# Problem statement
Transcribe nothing except the lines below that run from the one with "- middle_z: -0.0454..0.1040" to the one with "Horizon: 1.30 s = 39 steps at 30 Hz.", ends included, and do not copy any picture.

# Available data
* * * * * * * * *

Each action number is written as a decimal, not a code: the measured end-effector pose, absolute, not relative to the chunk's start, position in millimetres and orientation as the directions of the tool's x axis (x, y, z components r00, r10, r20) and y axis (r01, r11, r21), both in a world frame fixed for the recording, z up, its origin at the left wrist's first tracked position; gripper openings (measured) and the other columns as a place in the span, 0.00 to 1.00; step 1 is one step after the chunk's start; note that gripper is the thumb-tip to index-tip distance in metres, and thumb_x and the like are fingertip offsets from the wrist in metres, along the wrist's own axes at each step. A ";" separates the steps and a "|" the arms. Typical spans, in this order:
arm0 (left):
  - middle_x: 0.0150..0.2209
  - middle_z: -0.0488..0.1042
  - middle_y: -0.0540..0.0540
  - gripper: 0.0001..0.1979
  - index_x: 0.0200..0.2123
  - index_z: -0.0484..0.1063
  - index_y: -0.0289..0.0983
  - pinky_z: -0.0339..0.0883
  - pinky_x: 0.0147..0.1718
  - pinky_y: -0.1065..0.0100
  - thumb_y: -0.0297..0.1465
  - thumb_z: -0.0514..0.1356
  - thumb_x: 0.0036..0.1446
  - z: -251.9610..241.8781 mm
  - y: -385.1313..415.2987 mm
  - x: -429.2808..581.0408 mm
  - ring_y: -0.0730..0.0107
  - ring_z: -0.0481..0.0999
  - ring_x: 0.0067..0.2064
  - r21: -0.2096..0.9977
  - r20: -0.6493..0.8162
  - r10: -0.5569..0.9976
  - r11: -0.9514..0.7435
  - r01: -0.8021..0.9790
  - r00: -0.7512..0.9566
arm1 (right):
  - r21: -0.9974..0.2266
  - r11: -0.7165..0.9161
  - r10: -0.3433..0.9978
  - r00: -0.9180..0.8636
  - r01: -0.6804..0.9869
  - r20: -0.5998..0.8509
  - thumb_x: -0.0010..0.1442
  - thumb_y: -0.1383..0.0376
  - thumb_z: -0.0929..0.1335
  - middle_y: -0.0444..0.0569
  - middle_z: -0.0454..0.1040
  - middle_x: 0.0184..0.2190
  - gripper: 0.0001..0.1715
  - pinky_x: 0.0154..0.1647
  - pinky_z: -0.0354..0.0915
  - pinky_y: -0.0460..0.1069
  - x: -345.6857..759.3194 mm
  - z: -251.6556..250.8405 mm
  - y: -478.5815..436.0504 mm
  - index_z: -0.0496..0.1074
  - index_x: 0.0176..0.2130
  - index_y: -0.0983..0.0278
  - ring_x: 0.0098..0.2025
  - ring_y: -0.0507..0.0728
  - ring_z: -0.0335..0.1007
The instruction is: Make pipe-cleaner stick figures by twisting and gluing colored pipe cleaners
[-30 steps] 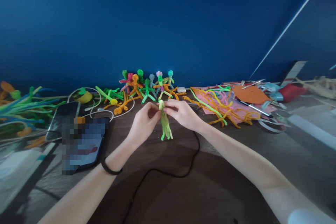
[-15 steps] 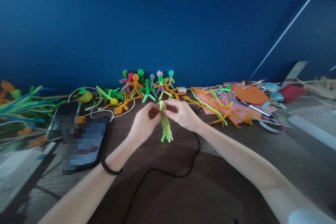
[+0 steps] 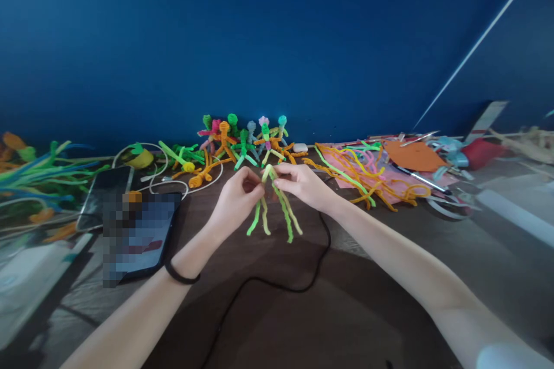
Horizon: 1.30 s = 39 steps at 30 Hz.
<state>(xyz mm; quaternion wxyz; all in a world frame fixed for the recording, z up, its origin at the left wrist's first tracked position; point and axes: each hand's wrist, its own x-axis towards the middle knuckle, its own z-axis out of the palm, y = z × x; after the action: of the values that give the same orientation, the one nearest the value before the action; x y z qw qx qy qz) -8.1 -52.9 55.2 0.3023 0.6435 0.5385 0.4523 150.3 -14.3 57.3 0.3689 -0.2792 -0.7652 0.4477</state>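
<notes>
My left hand (image 3: 235, 199) and my right hand (image 3: 300, 183) both pinch the top of a bundle of green and yellow pipe cleaners (image 3: 274, 207) held above the dark table (image 3: 355, 288). Below the pinch, the strands hang spread into two pairs, one pair under each hand. A black band sits on my left wrist. Behind the hands, a group of finished pipe-cleaner figures (image 3: 244, 141) stands against the blue wall.
A tablet (image 3: 138, 236) and a phone (image 3: 101, 196) lie at the left with white cables. Loose green and blue pipe cleaners (image 3: 38, 176) are at the far left. Orange and pink strands (image 3: 363, 176), orange paper and ribbon scraps lie at the right. A black cable (image 3: 277, 282) crosses the table.
The hanging strands were together as one narrow bunch; now they are pulled apart into two splayed pairs. Both hands stay pinched at the top.
</notes>
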 end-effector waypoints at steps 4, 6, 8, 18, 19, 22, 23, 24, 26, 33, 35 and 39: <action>0.24 0.63 0.55 0.06 0.27 0.60 0.37 0.58 0.26 0.73 0.31 0.56 0.48 54.7 -53.4 -4.6 0.76 0.64 0.26 0.900 0.286 0.958 -0.272 0.341 0.009 | -0.914 0.395 0.755 -0.600 0.093 0.265 0.53 0.70 0.62 0.45 0.67 0.28 0.11 0.30 0.63 0.45 148.5 54.7 -16.3 0.71 0.37 0.68 0.28 0.50 0.67; 0.23 0.63 0.54 0.07 0.28 0.60 0.37 0.57 0.25 0.73 0.34 0.56 0.50 54.9 -52.9 -4.0 0.77 0.63 0.25 0.931 0.243 0.970 -0.234 0.281 0.005 | -0.913 0.398 0.746 -0.611 0.092 0.264 0.53 0.71 0.62 0.45 0.67 0.29 0.11 0.29 0.63 0.45 148.2 53.7 -16.6 0.70 0.37 0.68 0.27 0.49 0.67; 0.22 0.64 0.54 0.09 0.28 0.62 0.37 0.56 0.24 0.73 0.37 0.56 0.51 54.8 -52.1 -4.6 0.77 0.63 0.24 0.950 0.198 0.980 -0.195 0.242 0.011 | -0.895 0.432 0.740 -0.610 0.109 0.283 0.52 0.72 0.62 0.45 0.67 0.29 0.11 0.30 0.63 0.45 148.5 53.3 -16.2 0.71 0.36 0.67 0.28 0.49 0.66; 0.26 0.68 0.50 0.12 0.29 0.67 0.35 0.56 0.24 0.72 0.40 0.57 0.50 57.4 -52.0 -10.7 0.75 0.64 0.26 0.872 0.258 0.965 -0.257 0.416 0.056 | -0.808 0.543 0.735 -0.595 0.228 0.326 0.55 0.70 0.63 0.47 0.70 0.32 0.12 0.34 0.63 0.46 151.2 58.7 -16.4 0.73 0.38 0.67 0.33 0.51 0.66; 0.26 0.68 0.50 0.12 0.30 0.67 0.35 0.56 0.25 0.72 0.39 0.57 0.50 58.1 -52.4 -10.4 0.74 0.65 0.27 0.873 0.257 0.965 -0.256 0.416 0.056 | -0.813 0.539 0.734 -0.596 0.218 0.326 0.55 0.70 0.63 0.47 0.71 0.33 0.13 0.36 0.64 0.47 151.3 58.9 -16.3 0.73 0.39 0.67 0.34 0.51 0.67; 0.25 0.68 0.51 0.11 0.31 0.67 0.35 0.56 0.23 0.73 0.38 0.56 0.52 59.8 -53.4 -9.2 0.75 0.65 0.26 0.890 0.234 0.970 -0.241 0.388 0.065 | -0.841 0.509 0.745 -0.583 0.185 0.323 0.55 0.70 0.63 0.49 0.73 0.35 0.13 0.38 0.65 0.48 151.0 58.9 -15.6 0.72 0.40 0.67 0.36 0.52 0.69; 0.25 0.68 0.51 0.11 0.31 0.67 0.35 0.55 0.23 0.73 0.38 0.56 0.52 60.3 -53.8 -8.8 0.75 0.64 0.26 0.892 0.230 0.971 -0.237 0.385 0.067 | -0.849 0.498 0.753 -0.575 0.179 0.320 0.55 0.70 0.64 0.49 0.73 0.36 0.13 0.38 0.65 0.48 150.8 58.7 -15.4 0.72 0.41 0.68 0.36 0.52 0.69; 0.24 0.67 0.51 0.11 0.31 0.67 0.35 0.55 0.22 0.74 0.38 0.56 0.52 60.6 -54.2 -8.3 0.76 0.64 0.25 0.892 0.228 0.971 -0.237 0.386 0.068 | -0.856 0.486 0.760 -0.568 0.176 0.316 0.54 0.70 0.64 0.49 0.74 0.35 0.14 0.38 0.65 0.48 150.5 58.4 -15.3 0.72 0.41 0.68 0.36 0.52 0.69; 0.23 0.67 0.52 0.10 0.31 0.68 0.35 0.54 0.21 0.74 0.37 0.55 0.52 61.3 -55.1 -7.6 0.76 0.63 0.24 0.889 0.233 0.970 -0.243 0.389 0.076 | -0.869 0.464 0.771 -0.562 0.173 0.299 0.54 0.70 0.65 0.49 0.74 0.35 0.14 0.38 0.66 0.48 149.8 57.7 -15.1 0.71 0.42 0.68 0.34 0.52 0.69; 0.22 0.64 0.53 0.09 0.30 0.69 0.36 0.54 0.22 0.74 0.35 0.53 0.54 62.6 -56.2 -8.3 0.77 0.61 0.24 0.880 0.251 0.959 -0.283 0.382 0.133 | -0.913 0.386 0.791 -0.557 0.136 0.251 0.54 0.67 0.66 0.48 0.72 0.31 0.10 0.32 0.67 0.47 148.3 57.8 -16.0 0.69 0.39 0.68 0.29 0.50 0.69; 0.22 0.63 0.54 0.09 0.31 0.68 0.37 0.53 0.21 0.75 0.35 0.53 0.54 62.2 -55.8 -9.2 0.78 0.60 0.23 0.881 0.253 0.958 -0.286 0.378 0.136 | -0.917 0.378 0.791 -0.561 0.130 0.246 0.54 0.66 0.66 0.46 0.70 0.28 0.10 0.27 0.65 0.45 148.1 58.9 -16.8 0.68 0.38 0.67 0.25 0.49 0.68; 0.18 0.59 0.56 0.08 0.32 0.65 0.38 0.49 0.16 0.75 0.37 0.53 0.55 60.4 -55.3 -9.9 0.80 0.55 0.17 0.933 0.167 0.972 -0.209 0.293 0.163 | -0.907 0.392 0.787 -0.566 0.154 0.244 0.56 0.60 0.64 0.42 0.66 0.25 0.10 0.19 0.60 0.43 148.9 59.6 -17.6 0.64 0.33 0.66 0.18 0.46 0.62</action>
<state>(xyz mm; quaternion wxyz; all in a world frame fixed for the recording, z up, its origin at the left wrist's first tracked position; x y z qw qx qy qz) -9.9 -55.3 60.4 0.3985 0.6502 0.4865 0.4264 148.9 -17.6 59.6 0.3472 -0.3105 -0.7585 0.4558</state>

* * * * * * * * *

# Expected answer
  - middle_z: -0.0454..0.1040
  - middle_x: 0.0184..0.2190
  - gripper: 0.0001..0.1715
  - pinky_x: 0.0154..0.1647
  - pinky_z: -0.0354..0.0915
  - pinky_y: -0.0460..0.1069
  - x: -345.6857..759.3194 mm
  - z: -251.6556..250.8405 mm
  - y: -478.5815..436.0504 mm
  - index_z: -0.0496..0.1074
  - index_x: 0.0176..0.2130
  - index_y: -0.0983..0.0278
  - ring_x: 0.0098..0.2025
  - ring_y: -0.0507..0.0728
  - ring_z: -0.0335..0.1007
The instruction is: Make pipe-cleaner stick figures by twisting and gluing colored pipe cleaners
[-30 steps] 
[-15 steps] 
[+0 steps] 
Horizon: 1.30 s = 39 steps at 30 Hz.

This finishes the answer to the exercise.